BEGIN DATA SEGMENT

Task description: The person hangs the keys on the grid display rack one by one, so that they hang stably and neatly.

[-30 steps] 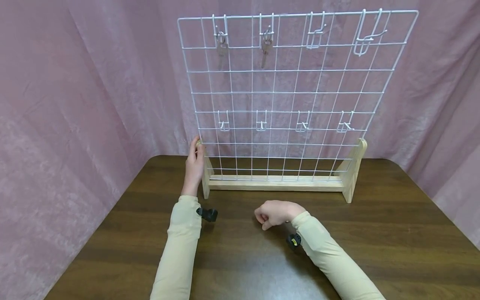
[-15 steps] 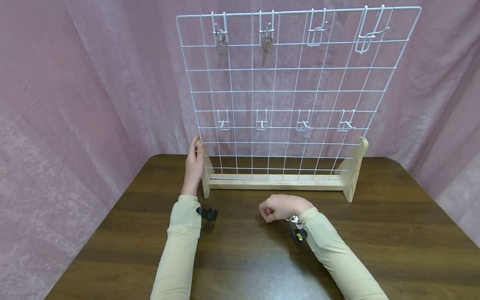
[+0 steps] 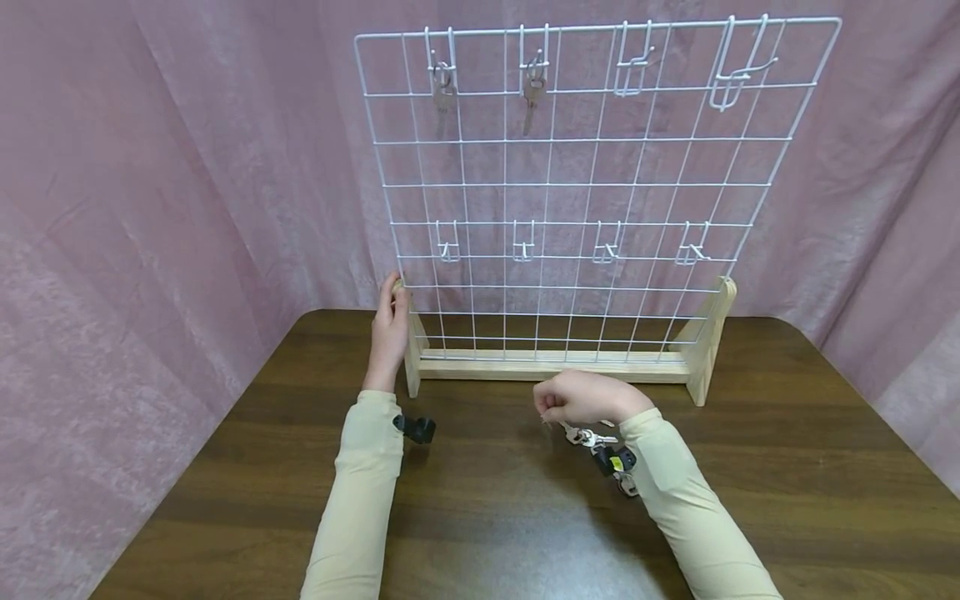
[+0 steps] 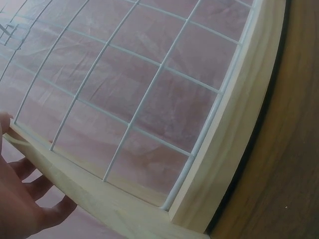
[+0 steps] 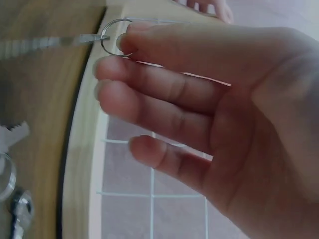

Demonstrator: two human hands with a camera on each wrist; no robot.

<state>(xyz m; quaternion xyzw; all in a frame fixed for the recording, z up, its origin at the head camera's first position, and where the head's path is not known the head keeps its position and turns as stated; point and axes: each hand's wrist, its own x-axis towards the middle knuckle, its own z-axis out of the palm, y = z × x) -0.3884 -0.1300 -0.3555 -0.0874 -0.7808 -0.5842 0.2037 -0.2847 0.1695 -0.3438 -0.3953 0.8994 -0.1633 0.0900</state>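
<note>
My left hand (image 3: 389, 333) grips the left wooden upright (image 4: 94, 199) of a white wire grid rack (image 3: 570, 184), thumb on one side and fingers on the other. Over the table, in front of the rack's base, my right hand (image 3: 588, 397) pinches a thin metal key ring (image 5: 102, 44) between thumb and index finger. From that ring a key (image 5: 55, 42), blurred, sticks out to the left in the right wrist view. Below this hand, loose keys (image 3: 600, 439) on rings lie on the table, partly hidden by the wrist camera. Another key (image 3: 627, 485) lies beside the sleeve.
Two keys, a left one (image 3: 443, 90) and a right one (image 3: 533, 88), hang on top-row hooks. Bare hooks include one at top right (image 3: 731, 77) and a lower row (image 3: 522, 250). The wooden base bar (image 3: 555, 371) stands on the brown table (image 3: 480, 508), before a pink curtain.
My right hand has moved away and to the right from the tabletop, with a key ring now showing at its fingertips. Loose keys beneath it have come into view. The left hand stays put.
</note>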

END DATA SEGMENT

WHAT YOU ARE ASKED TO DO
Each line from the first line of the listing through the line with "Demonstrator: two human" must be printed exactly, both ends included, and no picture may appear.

RESPONSE TO THE TASK
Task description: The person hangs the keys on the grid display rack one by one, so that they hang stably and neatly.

[-30 steps] 
[-15 steps] 
[+0 steps] 
[+0 steps] 
[+0 steps] 

Demonstrator: two human hands with a camera on each wrist; no robot.

There's nothing more to this exercise.